Clearing the Decks

Clearing the Decks
Image provided by
Offical [sic] U.S. Navy @
My mother-in-law declutters her house quite often. Old editions of magazines get tossed; any small items left out from mending or sewing get put away; plastic gets put into garbage bags to be taken to the recycling place in town. She has a marvelous saying for when she does this, “clearing the decks. I’m sure I heard this before I ever married her youngest son, but for the life of me, I can’t remember when or who it was that I heard it from. Nevertheless, I love the phrase and am glad she brought it to my attention.

I’m clearing my decks of obligations this weekend. I’m not talking about the ones I have concerning my family. Rather, I’m talking about the ones I’ve put on myself that are distracting me from what I want to accomplish in the near future–the near future being a span of three years and the accomplishment being a finished writing project.

I keep on telling people I feel comfortable with the concept of starting a writing project I truly want to see through to the end. Since the first time making this statement, I’ve missed 3 days of working on this endeavor. Although this isn’t a bad start, I don’t want to miss any more days of working with it. Therefore, I must make room within the course of my daily activities. Thus, cleaning the decks is necessary.

This has become a complicated achievement. I had to reevaluate my time online. What do I take out and what do I leave in?

Social media sites have become bland for the most part. With this said though, I have found a new one I’m contemplating joining because it may be an excellent place for moral support while I’m working in this project. I do need to get myself unsubscribed from a few others just the same. They are not serving any worthwhile purpose for me, and the emails from them have become nonsense.

I’m letting go of some of my blog subscriptions. This one is yanking on some heartstrings though. I’ve made so many acquaintances through reading blogs of those I’d love to upgrade to friends, but if I’m going to be serious about writing this story, I have to find the time for it somehow. I’m hoping once I have the first draft completed, I can start adding in some of these subscriptions again. Yes, I know that I could just change the subscriptions so that I only see them if I’m at the Reader, but I know me too well. I’d find myself giving excuses to go online to read them.
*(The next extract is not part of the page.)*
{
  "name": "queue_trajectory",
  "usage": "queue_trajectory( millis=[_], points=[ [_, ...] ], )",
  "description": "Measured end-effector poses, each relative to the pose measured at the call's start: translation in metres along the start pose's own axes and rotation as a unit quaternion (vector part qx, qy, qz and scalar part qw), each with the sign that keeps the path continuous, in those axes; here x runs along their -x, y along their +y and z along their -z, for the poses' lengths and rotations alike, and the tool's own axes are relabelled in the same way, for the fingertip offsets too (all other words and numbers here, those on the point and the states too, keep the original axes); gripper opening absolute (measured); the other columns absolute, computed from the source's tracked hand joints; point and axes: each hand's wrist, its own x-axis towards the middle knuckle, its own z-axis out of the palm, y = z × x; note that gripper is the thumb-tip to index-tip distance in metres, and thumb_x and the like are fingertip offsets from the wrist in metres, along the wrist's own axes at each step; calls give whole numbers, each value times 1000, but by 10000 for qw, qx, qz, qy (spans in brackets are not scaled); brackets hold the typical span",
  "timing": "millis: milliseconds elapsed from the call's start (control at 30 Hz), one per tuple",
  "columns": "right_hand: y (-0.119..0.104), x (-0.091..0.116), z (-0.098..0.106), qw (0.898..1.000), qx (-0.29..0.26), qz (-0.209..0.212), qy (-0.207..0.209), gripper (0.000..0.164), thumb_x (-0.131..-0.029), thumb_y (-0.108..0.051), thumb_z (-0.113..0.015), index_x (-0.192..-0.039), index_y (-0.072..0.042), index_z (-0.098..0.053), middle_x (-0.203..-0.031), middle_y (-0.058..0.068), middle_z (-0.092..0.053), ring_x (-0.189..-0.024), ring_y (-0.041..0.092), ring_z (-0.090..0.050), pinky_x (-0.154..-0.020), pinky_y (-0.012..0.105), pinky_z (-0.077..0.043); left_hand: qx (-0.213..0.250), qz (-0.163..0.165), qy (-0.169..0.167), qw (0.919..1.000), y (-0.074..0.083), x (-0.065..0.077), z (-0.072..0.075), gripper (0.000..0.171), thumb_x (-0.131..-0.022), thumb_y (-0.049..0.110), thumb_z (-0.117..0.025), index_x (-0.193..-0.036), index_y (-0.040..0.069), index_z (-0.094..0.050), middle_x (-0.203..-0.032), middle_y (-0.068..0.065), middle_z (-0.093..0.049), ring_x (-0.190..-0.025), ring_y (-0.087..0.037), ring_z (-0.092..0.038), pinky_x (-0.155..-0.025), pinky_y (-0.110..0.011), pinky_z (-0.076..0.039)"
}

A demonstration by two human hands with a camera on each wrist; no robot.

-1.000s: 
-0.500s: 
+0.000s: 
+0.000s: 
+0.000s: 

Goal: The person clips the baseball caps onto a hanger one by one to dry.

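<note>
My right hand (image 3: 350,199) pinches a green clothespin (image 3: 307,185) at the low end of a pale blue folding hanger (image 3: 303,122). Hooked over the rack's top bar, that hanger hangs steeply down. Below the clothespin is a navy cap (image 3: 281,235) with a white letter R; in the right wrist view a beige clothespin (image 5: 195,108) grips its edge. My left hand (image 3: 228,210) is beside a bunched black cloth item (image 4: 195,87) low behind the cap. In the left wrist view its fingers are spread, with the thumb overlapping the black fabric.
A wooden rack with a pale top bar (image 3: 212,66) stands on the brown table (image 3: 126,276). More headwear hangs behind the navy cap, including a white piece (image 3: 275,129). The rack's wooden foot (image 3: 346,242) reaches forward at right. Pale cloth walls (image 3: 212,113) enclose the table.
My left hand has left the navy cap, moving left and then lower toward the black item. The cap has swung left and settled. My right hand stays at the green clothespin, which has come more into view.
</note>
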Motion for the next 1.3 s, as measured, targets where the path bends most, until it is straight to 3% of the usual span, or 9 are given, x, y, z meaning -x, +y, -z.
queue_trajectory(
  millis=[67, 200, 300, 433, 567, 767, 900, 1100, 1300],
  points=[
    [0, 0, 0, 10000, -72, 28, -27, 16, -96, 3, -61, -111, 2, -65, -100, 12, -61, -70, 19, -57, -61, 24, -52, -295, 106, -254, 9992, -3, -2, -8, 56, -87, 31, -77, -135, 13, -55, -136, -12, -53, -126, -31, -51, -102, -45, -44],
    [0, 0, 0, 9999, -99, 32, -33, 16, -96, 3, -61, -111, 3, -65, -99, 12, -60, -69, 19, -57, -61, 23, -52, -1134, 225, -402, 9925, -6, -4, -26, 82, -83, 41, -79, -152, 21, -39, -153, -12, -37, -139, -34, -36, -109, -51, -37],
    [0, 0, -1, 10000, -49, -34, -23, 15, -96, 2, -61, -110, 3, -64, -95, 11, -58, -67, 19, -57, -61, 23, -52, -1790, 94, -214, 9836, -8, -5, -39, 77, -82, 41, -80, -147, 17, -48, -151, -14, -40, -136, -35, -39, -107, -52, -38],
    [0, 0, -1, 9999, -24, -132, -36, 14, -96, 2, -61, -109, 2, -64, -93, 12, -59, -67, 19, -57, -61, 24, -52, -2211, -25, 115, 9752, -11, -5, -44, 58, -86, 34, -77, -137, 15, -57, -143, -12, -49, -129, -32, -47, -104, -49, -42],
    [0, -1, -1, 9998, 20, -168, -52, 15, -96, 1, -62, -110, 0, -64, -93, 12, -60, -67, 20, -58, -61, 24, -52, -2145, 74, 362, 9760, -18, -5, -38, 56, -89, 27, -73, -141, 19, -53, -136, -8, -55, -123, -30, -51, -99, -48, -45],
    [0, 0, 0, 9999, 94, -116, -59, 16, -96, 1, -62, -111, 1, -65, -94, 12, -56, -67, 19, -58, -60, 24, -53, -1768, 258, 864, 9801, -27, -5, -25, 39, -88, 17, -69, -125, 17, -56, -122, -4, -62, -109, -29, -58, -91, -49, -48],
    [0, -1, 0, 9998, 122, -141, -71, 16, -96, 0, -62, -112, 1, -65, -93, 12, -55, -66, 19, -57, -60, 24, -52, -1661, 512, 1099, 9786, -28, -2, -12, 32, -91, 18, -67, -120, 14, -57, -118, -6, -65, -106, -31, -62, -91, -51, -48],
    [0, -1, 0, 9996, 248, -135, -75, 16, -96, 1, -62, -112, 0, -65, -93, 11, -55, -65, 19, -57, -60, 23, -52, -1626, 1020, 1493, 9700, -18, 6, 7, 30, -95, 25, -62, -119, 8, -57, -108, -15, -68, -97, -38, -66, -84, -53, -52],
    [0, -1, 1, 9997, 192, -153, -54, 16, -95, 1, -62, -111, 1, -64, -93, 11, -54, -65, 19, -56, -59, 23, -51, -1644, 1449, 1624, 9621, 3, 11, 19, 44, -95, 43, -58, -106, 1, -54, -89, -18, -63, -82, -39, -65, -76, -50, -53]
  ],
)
Did I hear someone suggest that I take a leave of absence from my blog? I thought about it, but decided that because I just love to write, and need a little interaction with others, I’ll keep writing posts. However, I am considering slowing down this type of writing to one or two times each week.

I must put more structure into my days to make this challenge plausible, so another thing I’m doing is having designated house cleaning days. Until now, I’ve been doing the cleaning as I see it needing to be done. This means a little cleaning here and there every day. I doubt that this is a good strategy when I know I should probably get in three to four days of just writing all day in hopes that I get my ideas flowing for longer periods of time.

I hope this planning isn’t just a way of procrastinating. Just getting to it is a concept I have subscribed to most of my life; yet, I know finding excuses to drag my feet can happen so easily.


To those of you who have writing projects: What do you think? Are these ideas of mine realistic? Do you do any of these things when you want more time for your projects? Is there anything else I should do to help myself?



22 Replies to “Clearing the Decks”

  1. Unsubscribe, declutter, power wash, do whatever it takes to give birth to your project, that’s what we’re all waiting for. Pregnancy requires love, protection, and I guess this analogy works for writing too. The world doesn’t need more FB thumbs ups but clear, inspiring messages.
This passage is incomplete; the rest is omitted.